Long Version: An attack of opportunity provides you with a single melee attack against the opponent who provoked the opportunity. As you can see from here, trip is a special unarmed melee touch attack. That means you can use it during an attack of opportunity.

You could also use any other special attack, as long as it is a melee attack. These include disarm and sunder. You couldn't substitute it for anything other than a melee attack, such as starting a grapple (although it say's it's like a melee attack, it's not a melee attack) and feint as both are standard actions.

As for provoking an attack of opportunity by performing a trip, yes you do. This is an unarmed attack and as such follows all the normal rules for them. The only way (that I am aware of) to avoid this is to have the Improved Unarmed Strike feat. This allows you to count as armed whilst performing unarmed attacks and avoid provoking attacks of opportunity.

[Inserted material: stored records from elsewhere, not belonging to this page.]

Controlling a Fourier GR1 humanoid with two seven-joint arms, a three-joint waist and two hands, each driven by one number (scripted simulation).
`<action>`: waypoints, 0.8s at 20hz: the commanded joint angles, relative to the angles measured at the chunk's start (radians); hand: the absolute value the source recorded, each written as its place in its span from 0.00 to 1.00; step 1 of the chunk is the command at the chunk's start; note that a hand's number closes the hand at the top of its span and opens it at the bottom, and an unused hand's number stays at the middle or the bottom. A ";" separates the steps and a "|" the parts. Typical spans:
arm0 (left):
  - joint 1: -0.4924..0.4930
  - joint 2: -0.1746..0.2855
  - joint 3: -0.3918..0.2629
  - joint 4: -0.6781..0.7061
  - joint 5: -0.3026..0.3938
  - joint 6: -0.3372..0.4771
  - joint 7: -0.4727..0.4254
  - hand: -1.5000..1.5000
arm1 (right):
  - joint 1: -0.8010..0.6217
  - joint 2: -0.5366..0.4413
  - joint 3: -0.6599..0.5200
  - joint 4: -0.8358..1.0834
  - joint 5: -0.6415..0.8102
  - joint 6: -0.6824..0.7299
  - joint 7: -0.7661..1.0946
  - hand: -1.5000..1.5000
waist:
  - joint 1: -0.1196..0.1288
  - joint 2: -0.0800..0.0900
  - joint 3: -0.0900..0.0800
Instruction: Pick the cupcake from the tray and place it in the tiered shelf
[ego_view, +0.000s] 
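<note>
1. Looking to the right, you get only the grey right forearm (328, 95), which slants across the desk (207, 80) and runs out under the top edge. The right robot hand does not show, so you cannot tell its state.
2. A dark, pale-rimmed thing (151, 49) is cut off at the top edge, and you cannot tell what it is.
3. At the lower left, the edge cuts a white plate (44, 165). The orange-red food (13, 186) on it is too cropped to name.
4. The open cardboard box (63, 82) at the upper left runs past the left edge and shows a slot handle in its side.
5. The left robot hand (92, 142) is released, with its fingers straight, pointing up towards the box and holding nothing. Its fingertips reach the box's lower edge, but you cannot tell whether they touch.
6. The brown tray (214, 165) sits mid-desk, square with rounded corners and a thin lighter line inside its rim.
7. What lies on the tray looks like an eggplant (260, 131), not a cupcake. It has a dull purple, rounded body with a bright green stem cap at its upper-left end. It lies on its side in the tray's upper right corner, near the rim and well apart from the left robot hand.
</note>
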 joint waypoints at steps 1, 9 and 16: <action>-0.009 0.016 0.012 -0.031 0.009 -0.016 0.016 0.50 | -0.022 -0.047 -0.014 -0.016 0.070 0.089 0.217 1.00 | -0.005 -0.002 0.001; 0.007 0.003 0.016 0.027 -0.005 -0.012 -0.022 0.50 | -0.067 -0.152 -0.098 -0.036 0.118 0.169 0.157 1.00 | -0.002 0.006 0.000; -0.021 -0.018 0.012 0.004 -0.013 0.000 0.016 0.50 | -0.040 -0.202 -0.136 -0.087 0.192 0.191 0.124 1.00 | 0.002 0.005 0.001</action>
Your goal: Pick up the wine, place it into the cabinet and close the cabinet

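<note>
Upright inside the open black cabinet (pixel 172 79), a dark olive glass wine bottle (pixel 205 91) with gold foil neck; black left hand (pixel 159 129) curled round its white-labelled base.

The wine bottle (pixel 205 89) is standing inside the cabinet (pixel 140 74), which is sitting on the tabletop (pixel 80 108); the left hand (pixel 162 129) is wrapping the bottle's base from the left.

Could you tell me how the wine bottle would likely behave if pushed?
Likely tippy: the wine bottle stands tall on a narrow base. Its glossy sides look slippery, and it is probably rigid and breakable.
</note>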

So for your specific example the turn of events would be:

  1. Enemy moves into your space, provoking AoO.
  2. You declare trip attempt against the enemy as your AoO. This provokes an AoO.
  3. Enemy takes an AoO against you for the trip attempt.
  4. Assuming you are still standing and capable of attacking, you may attempt to trip the enemy.
  5. Enemy completes the rest of their round.
  • \$\begingroup\$ Great, that covers the first question or two, but what about the last part, can my response to an AoO of an enemy provoke an AoO from that enemy? \$\endgroup\$
    – mingold
    Commented Apr 6, 2014 at 14:46
  • \$\begingroup\$ @mingold I've updated my answer to cover this for you. \$\endgroup\$
    – Styphon
    Commented Apr 6, 2014 at 16:58
  • 2
    \$\begingroup\$ Good answer, but the part about trip AoOs is partly wrong. A trip (disarm, sunder) attack is not necessarily an unarmed strike, as you assume. It can be done with any weapon (see the FAQ box, paizo link is broken, unfortunately). However, trip, disarm and sunder themselves provoke an AoO, barring the improved ... feats. \$\endgroup\$
    – MrLemon
    Commented Apr 7, 2014 at 8:48
  • 2
    \$\begingroup\$ Okay, I just saw that your answer is for D&D 3.5, for which it is correct. For Pathfinder (which the question is about), this is not the case. \$\endgroup\$
    – MrLemon
    Commented Apr 7, 2014 at 8:56
  • \$\begingroup\$ @MrLemeon Lol, that will teach me to answer when I'm tired. I will update my answer later after I finish work for Pathfinder. I'll retag the question so it's both D&D3.5 as well, no need to delete useful data as long as I highlight the differences. \$\endgroup\$
    – Styphon
    Commented Apr 7, 2014 at 9:08

Some maneuvers, including trip, yes. Others, like bull rush, no.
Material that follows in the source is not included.